Me encaminó hacia mi puerta. Ahí se me ocurrió: “Oye, tengo una duda legal, ¿me podrías dar un consejo?”. Benditos abogados dispuestos a auxiliar a una damisela en peligro.

Entré descalza a su casa, decorada preponderantemente de madera y mucho arte en las paredes, con un Tamayo y una escultura de Jorge Marín, entre otras obras. Me ofreció algo de tomar, había una botella de vino abierta sobre la barra, le dije que una copa de tinto estaría bien. Me sirvió. Yo traía un vestidito negro, ceñido de la cintura y de falda volada, muy corto. Bebida en mano, me senté en el sillón de la sala, él se colocó cerca de mí. Crucé las piernas, dejé a la vista mi ropa interior rosa por unos segundos. Agarré un cojín, me cubrí. No quería parecer desesperada.

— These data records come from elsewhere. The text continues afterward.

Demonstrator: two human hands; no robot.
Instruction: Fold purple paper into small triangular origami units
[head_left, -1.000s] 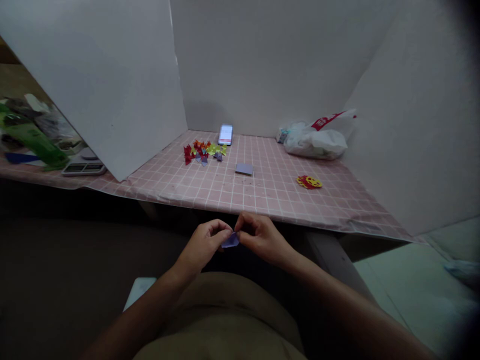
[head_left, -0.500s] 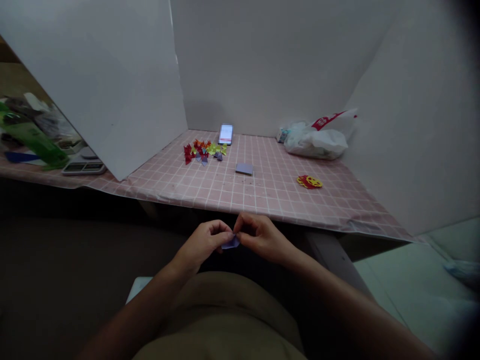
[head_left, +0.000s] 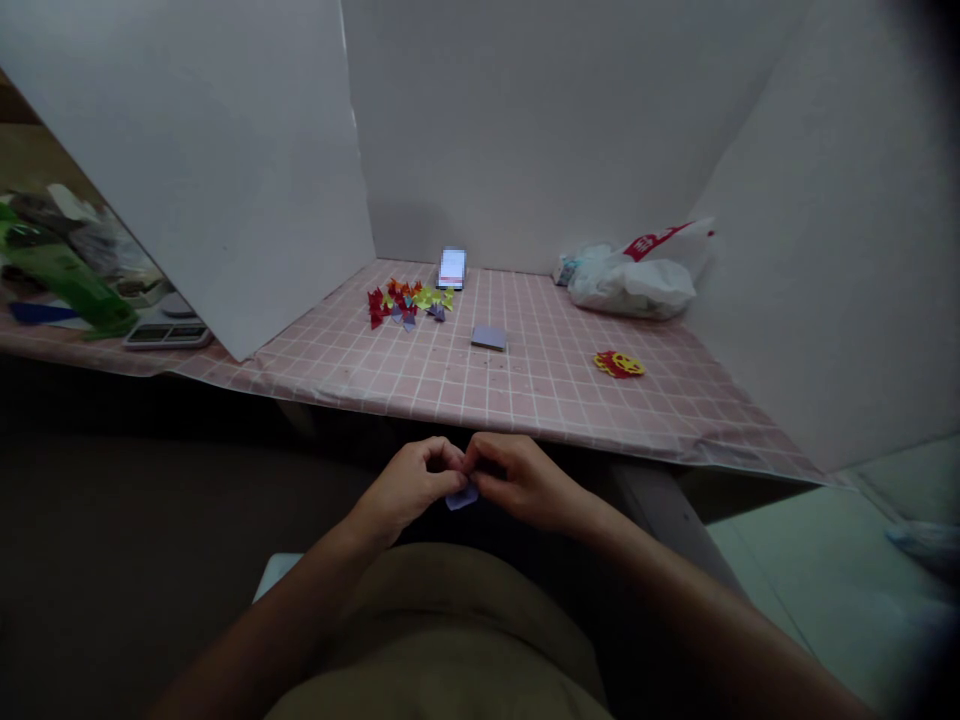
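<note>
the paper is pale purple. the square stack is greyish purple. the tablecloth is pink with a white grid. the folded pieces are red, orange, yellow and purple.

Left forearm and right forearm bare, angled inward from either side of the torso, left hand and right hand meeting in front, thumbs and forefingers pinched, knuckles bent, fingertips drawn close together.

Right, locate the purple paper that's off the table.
At lower middle in the head view, the purple paper is at the fingertips of the left hand and right hand, just short of the pink table.
</note>
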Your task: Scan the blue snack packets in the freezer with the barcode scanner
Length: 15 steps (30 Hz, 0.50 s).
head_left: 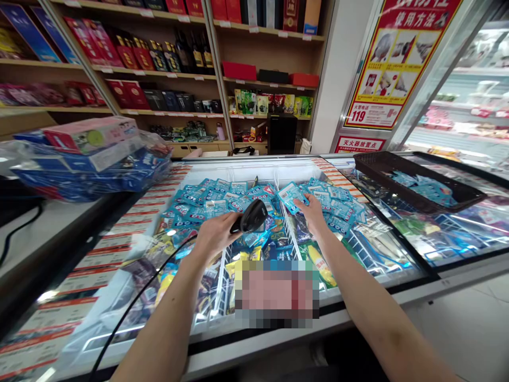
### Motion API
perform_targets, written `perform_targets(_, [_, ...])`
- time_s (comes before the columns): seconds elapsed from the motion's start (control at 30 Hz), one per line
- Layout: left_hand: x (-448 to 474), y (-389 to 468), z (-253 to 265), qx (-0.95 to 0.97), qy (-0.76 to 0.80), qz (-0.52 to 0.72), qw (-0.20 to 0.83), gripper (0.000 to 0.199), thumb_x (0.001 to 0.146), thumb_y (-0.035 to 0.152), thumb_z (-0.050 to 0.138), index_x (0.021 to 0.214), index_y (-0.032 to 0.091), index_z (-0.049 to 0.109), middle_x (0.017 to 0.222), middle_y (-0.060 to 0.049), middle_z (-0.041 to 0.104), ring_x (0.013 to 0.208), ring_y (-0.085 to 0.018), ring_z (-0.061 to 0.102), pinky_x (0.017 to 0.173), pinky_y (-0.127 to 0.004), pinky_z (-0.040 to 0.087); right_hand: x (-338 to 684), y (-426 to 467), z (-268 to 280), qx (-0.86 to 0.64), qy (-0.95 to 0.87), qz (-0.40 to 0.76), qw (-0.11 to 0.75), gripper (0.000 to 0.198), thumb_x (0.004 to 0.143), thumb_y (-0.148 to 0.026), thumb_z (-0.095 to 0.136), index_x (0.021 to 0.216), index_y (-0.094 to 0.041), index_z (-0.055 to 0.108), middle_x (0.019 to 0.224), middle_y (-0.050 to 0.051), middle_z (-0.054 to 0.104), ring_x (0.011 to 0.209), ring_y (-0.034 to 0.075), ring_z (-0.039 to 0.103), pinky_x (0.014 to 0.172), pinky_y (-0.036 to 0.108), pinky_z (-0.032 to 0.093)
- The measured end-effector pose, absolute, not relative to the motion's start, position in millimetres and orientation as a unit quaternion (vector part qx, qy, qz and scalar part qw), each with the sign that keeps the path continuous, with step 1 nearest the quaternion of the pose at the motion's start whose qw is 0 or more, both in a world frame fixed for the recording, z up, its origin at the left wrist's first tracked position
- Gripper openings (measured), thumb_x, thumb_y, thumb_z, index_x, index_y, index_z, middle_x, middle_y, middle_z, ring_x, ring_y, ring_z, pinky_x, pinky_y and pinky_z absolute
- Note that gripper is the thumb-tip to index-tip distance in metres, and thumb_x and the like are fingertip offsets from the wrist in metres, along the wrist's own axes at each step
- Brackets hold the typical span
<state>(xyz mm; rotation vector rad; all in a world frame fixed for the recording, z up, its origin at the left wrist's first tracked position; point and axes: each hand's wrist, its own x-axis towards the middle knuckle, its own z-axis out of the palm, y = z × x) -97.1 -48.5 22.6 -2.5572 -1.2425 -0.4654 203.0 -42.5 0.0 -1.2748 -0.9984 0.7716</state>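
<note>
My left hand [217, 233] is closed round a black corded barcode scanner [254, 215], its head tilted toward the right over the glass-topped freezer [238, 331]. My right hand [312, 212] pinches the edge of a blue packet [291, 196] with printed white areas. Many similar blue packets [191, 199] lie spread in a layer on the glass left of the scanner, and more blue packets [338, 207] lie to the right of my right hand. Below the glass, colourful bagged goods sit between white wire dividers [292, 233].
A dark brown tray [449, 204] with some blue packets stands at the right. Plastic-wrapped boxes [91, 154] are stacked at the left. The scanner's black cord [135, 302] runs past my left forearm. Behind are shelves [170, 74] of bottles and boxes, and a red fire notice [397, 63].
</note>
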Motion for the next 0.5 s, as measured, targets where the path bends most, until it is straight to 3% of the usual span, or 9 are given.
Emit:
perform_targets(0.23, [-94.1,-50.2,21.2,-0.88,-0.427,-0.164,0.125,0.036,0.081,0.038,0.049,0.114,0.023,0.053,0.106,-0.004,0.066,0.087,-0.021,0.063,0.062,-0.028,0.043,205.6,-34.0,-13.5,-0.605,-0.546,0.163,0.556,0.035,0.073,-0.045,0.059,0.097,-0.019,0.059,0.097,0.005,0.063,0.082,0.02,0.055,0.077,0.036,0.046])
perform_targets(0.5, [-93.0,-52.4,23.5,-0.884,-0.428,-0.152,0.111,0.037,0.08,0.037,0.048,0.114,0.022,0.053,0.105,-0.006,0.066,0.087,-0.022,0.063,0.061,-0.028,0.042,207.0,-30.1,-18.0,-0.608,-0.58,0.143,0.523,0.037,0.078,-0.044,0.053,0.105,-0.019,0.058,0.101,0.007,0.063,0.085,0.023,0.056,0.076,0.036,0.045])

Hice mi consulta legal, él me respondió que podía ayudarme sin problema. Me pidió enviarle un correo electrónico con algunos datos. Me incliné hacia la mesa de centro para agarrar mi teléfono y anotar la dirección. Me miraba fijo.

Continuó la charla por unos minutos. Quité el cojín de mis piernas. Él cada vez se acercaba más a mí, los dos sentados. Dije algo que no repetiré aquí por falso pudor. Estiró el brazo, puso la palma de la mano en mi nuca para atraerme hacia él. Me besó. ¡Qué lengua! ¡Qué sabor! ¡Qué vaivén! ¡Qué temperatura! ¡Qué marejada de mi vulva!

Y así, ese domingo de inicios de septiembre, empezó mi idilio de pandemia, sexo y poesía, el hallazgo de las mil posibilidades que estuvieron tanto tiempo detrás de la pintura, los ladrillos y los falsos plafones de mi casa, y con él, los mejores meses de sexo de ésta, mi liviana existencia de paraíso terrenal.